On 21 August 2012, the plaintiff made an application for benefits payable under s 10 of the Police Regulation (Superannuation) Act 1906 (NSW) ("Police Regulation Act"). STC administers the superannuation scheme established by the Police Regulation Act. Before the plaintiff could receive the benefits applied for, it was a prerequisite that he be certified as incapable of discharging the duties of his office, from a specified infirmity of body or mind, as at the date of his resignation: s 10B of the Police Regulation Act.
On 30 July 2015, the Police Superannuation Advisory Committee declined to certify that the plaintiff was, in terms of s 10B(2) of the Police Regulation Act, incapable of discharging the duties of his office due to a specified infirmity. The plaintiff subsequently sought a review of this decision by the STC Member Services Committee pursuant to s 67 of the Superannuation Administration Act 1996 (NSW) (the "Administration Act").
On 18 August 2016, STC wrote to the plaintiff's solicitor and informed him that the STC Member Services Committee had confirmed the decision of the Police Superannuation Advisory Committee. The letter went on in these terms:
"Section 88 of the Superannuation Administration Act 1996 provides in part that:
(1) A person aggrieved by a determination of STC or an STC disputes committee under section 67 (relating to determination of disputes) may appeal against the determination to the Industrial Relations Commission in Court Session (the "Commission").
(2) The appeal must be made within 6 months after the appellant is notified of the determination or within such further period as the Commission allows."

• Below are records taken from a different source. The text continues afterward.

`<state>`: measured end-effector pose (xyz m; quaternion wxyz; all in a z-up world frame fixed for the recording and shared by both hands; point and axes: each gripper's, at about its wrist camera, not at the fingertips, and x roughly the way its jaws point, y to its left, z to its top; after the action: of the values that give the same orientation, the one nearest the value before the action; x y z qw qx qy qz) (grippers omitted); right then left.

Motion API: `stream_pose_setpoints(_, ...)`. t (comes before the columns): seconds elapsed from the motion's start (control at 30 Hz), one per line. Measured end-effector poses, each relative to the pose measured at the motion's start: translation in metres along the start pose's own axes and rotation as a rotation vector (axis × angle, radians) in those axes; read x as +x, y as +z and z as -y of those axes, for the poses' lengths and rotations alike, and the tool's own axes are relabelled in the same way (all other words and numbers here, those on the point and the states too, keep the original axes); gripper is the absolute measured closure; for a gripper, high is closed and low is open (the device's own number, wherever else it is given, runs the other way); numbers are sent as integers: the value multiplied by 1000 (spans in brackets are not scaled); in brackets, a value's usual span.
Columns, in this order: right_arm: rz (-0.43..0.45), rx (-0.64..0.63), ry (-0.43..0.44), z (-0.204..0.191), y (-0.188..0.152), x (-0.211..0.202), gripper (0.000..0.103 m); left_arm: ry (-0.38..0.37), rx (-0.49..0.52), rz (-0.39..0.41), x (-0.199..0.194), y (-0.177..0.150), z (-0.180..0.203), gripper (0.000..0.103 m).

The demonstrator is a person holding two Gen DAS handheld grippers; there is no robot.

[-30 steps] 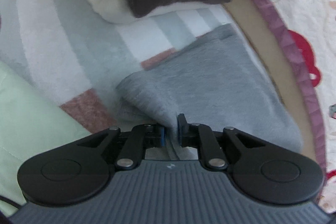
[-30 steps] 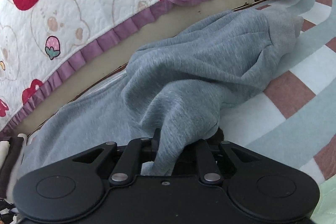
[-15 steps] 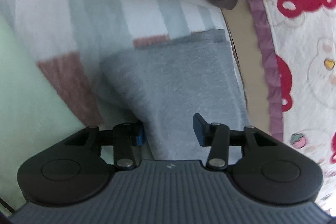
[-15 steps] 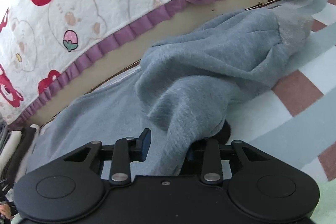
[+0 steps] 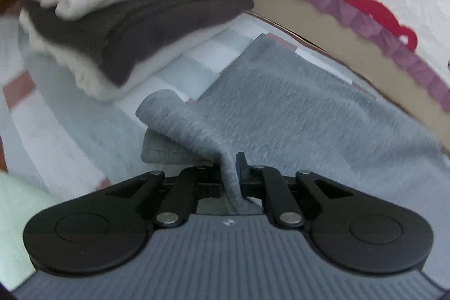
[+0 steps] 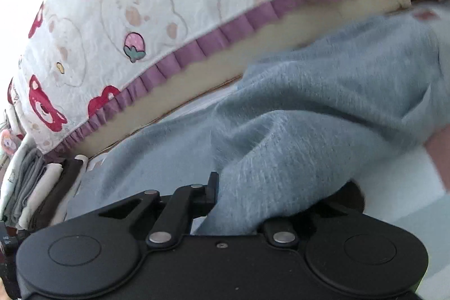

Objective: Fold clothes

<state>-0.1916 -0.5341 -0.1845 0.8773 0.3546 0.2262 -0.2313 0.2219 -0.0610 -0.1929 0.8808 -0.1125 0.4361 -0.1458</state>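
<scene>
Garment: grey sweatshirt (image 5: pixel 295 114) is lying on the striped blanket (image 5: pixel 70 131), beside the folded stack (image 5: pixel 126 18).
Left gripper (image 5: pixel 231 173): pinching the hem closed.
Right gripper (image 6: pixel 247 204): cloth is draped between the jaws; closure unclear.
Advice: be lifting both sides evenly, keeping the fold edge taut.

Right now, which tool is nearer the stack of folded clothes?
Left. The left tool pinches the grey sweatshirt just in front of the stack; the right tool grips the sweatshirt's far end.
</scene>
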Motion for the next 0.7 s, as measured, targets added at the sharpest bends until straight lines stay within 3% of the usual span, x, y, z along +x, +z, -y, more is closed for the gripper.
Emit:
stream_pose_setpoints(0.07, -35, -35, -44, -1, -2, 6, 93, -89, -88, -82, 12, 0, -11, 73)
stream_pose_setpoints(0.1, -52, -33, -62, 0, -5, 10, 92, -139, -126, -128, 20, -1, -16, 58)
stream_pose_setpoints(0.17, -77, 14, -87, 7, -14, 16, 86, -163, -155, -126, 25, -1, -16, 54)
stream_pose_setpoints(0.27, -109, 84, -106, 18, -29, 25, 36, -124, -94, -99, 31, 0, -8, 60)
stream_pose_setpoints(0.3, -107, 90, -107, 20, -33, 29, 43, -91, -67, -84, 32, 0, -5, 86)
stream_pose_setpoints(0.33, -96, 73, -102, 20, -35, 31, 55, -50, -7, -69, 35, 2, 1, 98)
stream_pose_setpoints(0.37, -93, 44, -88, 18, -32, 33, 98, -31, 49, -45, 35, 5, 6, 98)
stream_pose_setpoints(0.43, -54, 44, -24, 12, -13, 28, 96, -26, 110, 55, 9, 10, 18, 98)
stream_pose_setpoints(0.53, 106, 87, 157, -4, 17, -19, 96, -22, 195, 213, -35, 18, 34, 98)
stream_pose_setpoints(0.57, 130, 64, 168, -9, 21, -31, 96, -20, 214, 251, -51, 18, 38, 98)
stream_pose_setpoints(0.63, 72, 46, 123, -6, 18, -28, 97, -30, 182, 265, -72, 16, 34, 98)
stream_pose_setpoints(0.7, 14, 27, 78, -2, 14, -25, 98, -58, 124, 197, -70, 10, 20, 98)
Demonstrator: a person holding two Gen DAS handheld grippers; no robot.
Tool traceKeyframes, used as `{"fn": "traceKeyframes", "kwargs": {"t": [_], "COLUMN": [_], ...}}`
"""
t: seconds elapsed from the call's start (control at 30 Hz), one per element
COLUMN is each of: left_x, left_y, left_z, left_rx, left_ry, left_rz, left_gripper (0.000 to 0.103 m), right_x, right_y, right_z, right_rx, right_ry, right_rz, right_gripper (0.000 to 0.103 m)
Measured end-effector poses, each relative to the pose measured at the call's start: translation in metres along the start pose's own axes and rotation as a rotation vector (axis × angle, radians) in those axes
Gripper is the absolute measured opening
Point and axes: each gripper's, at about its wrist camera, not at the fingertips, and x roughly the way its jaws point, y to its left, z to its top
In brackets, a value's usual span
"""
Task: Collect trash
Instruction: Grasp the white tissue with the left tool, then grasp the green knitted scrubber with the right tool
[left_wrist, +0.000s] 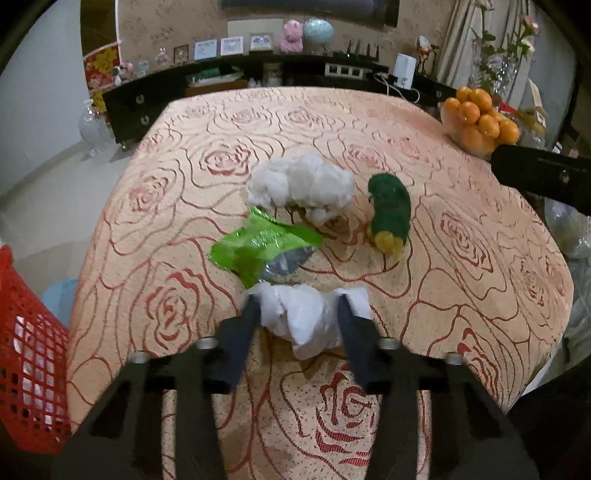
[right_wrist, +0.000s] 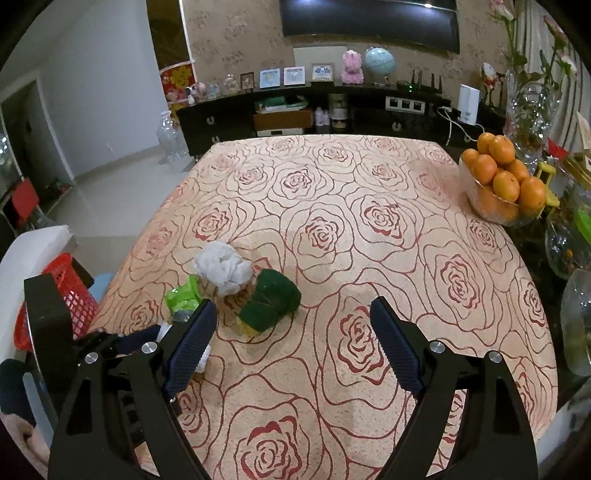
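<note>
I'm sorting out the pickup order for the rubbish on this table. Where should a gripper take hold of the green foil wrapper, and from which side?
Grip the green foil wrapper at its raised, crumpled upper edge, coming from above on its left side. It lies mostly flat on the tablecloth, so only lifted folds offer purchase; the white tissue wads crowd its far and near sides.

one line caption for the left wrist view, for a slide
Left gripper closed around a crumpled white tissue on the rose-patterned tablecloth, green wrapper just beyond.
</note>
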Motion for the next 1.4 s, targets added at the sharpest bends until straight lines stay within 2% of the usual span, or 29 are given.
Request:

Following receipt of this letter, on 25 November 2016, the plaintiff did appeal to the Industrial Court of New South Wales under s 88 of the Administration Act. Before the matter could be finalised, the Industrial Court was abolished and the appeal was transferred to the Supreme Court: Industrial Relations Act 1996 (NSW), Sch 4, Pt 18, cll 65(1) and 66(1); Industrial Relations Amendment (Industrial Court) Act 2016 (NSW), Sch 2, cl 2.33.
The appeal was subsequently listed for hearing on 16 April 2018 in the Common Law division of this Court.

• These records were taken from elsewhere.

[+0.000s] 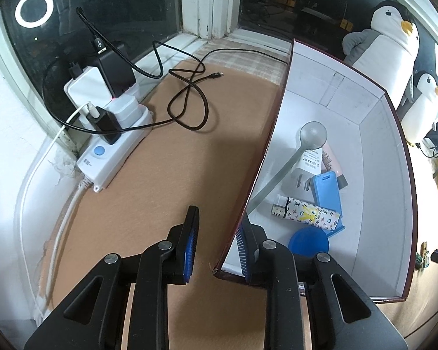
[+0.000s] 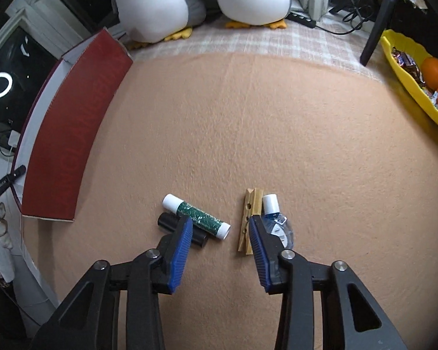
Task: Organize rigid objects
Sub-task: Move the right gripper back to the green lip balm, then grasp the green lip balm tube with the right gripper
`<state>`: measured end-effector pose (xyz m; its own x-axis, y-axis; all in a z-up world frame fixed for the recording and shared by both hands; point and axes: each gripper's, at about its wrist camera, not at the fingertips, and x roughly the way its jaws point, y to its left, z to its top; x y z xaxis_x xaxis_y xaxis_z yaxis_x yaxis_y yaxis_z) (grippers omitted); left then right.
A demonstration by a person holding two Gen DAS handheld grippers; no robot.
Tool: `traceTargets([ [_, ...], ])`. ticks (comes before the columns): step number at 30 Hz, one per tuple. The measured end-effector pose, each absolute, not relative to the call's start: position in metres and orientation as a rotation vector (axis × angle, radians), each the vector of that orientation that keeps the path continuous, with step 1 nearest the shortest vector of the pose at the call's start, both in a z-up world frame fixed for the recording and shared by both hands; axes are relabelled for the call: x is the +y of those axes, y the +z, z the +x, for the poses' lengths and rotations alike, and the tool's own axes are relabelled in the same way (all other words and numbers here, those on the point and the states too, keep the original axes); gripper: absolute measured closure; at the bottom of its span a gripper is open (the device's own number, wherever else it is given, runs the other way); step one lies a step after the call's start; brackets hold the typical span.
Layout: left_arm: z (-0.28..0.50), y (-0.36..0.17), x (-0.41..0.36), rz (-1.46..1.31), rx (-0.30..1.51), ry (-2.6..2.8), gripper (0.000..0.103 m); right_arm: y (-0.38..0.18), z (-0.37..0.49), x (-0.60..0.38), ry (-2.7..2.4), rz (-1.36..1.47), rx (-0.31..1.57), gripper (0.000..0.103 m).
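Here, the scene as the two wrist cameras recorded it.
Left gripper (image 1: 219, 240): its blue-padded fingers (image 1: 190, 245) straddled the near corner of the box (image 1: 306, 67), one outside the wall and one inside, with a clear gap on the outer side; they were parted, not pressing on the wall.
Box contents: a grey spoon (image 1: 312, 135), a white plug adapter (image 1: 305, 169), a blue phone stand (image 1: 328, 192), a monogram-patterned tube (image 1: 309, 213) and a blue round lid (image 1: 308, 240).
Right gripper (image 2: 221, 234): fingers stood apart and empty above the peach-covered table (image 2: 248, 116).
On the table: a green glitter tube (image 2: 197, 217) lay against a black cylinder (image 2: 168, 221); a wooden clothespin (image 2: 249, 218) lay just beside a small blue bottle (image 2: 274, 218).
Surroundings: a power strip (image 1: 114, 151), plush penguins (image 1: 385, 46), a yellow fruit tray (image 2: 408, 87).
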<state>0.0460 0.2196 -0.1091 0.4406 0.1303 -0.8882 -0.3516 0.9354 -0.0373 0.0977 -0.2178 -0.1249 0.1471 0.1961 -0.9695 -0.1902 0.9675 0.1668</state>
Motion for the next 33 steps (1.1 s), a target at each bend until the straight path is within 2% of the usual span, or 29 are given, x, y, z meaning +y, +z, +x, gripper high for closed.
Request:
traceTargets([
  [21, 0.046, -0.108, 0.219, -0.228, 1.073, 0.304, 0.079, -0.154, 0.104, -0.147, 0.405, -0.394, 1.432, 0.068],
  [26, 0.046, -0.108, 0.219, -0.227, 1.072, 0.304, 0.079, -0.170, 0.105, -0.137, 0.409, -0.502, 1.471, 0.075],
  [30, 0.046, -0.108, 0.219, -0.227, 1.073, 0.304, 0.079, -0.173, 0.104, -0.129, 0.423, -0.488, 1.471, 0.085],
  [33, 0.046, -0.108, 0.219, -0.227, 1.072, 0.304, 0.078, -0.174, 0.104, -0.129, 0.429, -0.463, 1.474, 0.088],
])
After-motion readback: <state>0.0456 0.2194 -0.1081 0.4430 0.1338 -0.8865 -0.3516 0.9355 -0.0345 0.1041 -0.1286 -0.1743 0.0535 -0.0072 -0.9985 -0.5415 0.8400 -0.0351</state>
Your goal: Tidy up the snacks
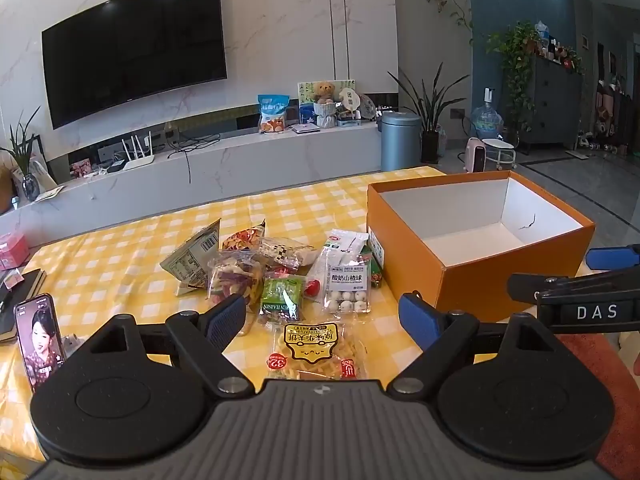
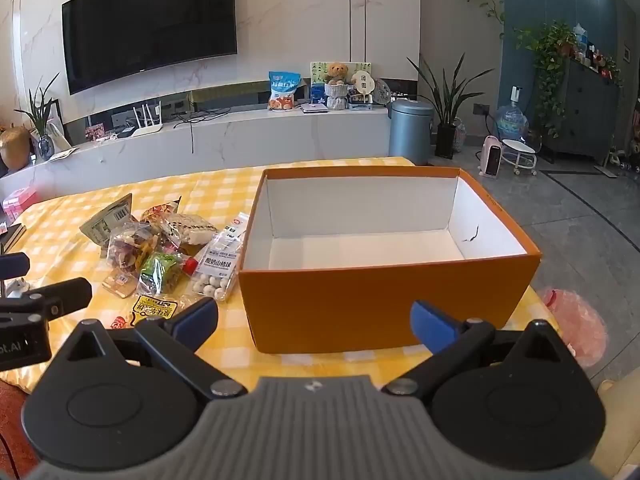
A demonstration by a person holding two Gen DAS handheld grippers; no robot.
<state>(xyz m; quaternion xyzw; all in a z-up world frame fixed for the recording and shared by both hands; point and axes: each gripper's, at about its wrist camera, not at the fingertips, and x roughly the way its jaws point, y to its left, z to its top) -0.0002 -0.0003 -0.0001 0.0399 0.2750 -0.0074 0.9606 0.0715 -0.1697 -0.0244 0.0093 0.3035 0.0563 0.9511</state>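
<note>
A pile of snack packets lies on the yellow checked tablecloth (image 1: 120,256): a yellow-labelled noodle snack (image 1: 316,350), a packet of white balls (image 1: 347,284), a green raisin packet (image 1: 280,298), a dried fruit bag (image 1: 234,276) and a grey-green bag (image 1: 192,258). An open orange box (image 1: 516,276) with a white, empty inside stands to their right. My left gripper (image 1: 322,318) is open just above the noodle snack. My right gripper (image 2: 314,322) is open in front of the box's (image 2: 320,308) near wall; the snack pile (image 2: 160,256) lies to its left.
A phone (image 1: 40,340) showing a video stands at the table's left. Dark books (image 1: 20,292) and a pink box (image 1: 12,250) lie beyond it. A pink plastic bag (image 2: 576,328) sits right of the box. A TV cabinet and bin (image 1: 400,140) stand behind the table.
</note>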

On 29 March 2018, the Court of Appeal allowed an appeal in the decision of SAS Trustee Corporation v Rossetti [2018] NSWCA 68 ("Rossetti"). Reasons for the decision were published on 10 April 2018. The Court (McColl, Basten and Payne JJA) held that the right of appeal against a decision of STC arising out of the Police Regulation Act lay to the District Court and not to the Supreme Court under s 88. The effect of Rossetti is that the present appeal has been made to this court in error; it should have been brought to the District Court. I shall return to this decision in more detail below.
The orders were not sought by consent. Senior counsel for the plaintiff raised concerns as to whether s 146(1) of the Civil Procedure Act can be relied upon in the present circumstances. It was also submitted that the defendant should pay the plaintiff's costs of these proceedings to date. It was accepted by the parties that, if I do not make an order transferring these proceedings to the District Court, they will have to be commenced afresh in the District Court.
Section 146(1) of the Civil Procedure Act relevantly provides:
"(1) If the Supreme Court is satisfied, in relation to proceedings before it:
(a) that the proceedings could properly have been commenced in the District Court or the Local Court,…
the Supreme Court may order that the proceedings… be transferred to the District Court or to the Local Court, as the case requires."
(emphasis added)
Section 147(2) of the Civil Procedure Act provides that a transfer order does not invalidate any order made prior to the proceedings being transferred. Section 148 provides:
"(1) Subject to the rules of court applicable in the lower court, any proceedings with respect to which a transfer order takes effect continue in the lower court:
(a) as if the proceedings had been duly commenced in the lower court on the date on which they were commenced in the higher court, and
(b) as if any cross-claim in the proceedings had been duly made in the lower court on the date on which it was made in the higher court.
(2) For the purposes of any proceedings continued in the lower court, any admission duly made in the higher court is to be treated as if it had been duly made in the lower court.
(3) Subject to the rules of court applicable in the lower court, the power of the lower court to make orders as to costs includes a power to make orders with respect to the costs of:
(a) the application for, and the making of, the transfer order, and
(b) any step taken in the proceedings before the transfer order was made."
For completeness, it is noted that s 44(1)(e) of the District Court Act 1973 (NSW) provides:
"(1) Subject to this Act, the Court has jurisdiction to hear and dispose of the following actions:
…
(e) any proceedings transferred to the Court under section 146 (1) of the Civil Procedure Act 2005, irrespective of the amount (if any) claimed in those proceedings."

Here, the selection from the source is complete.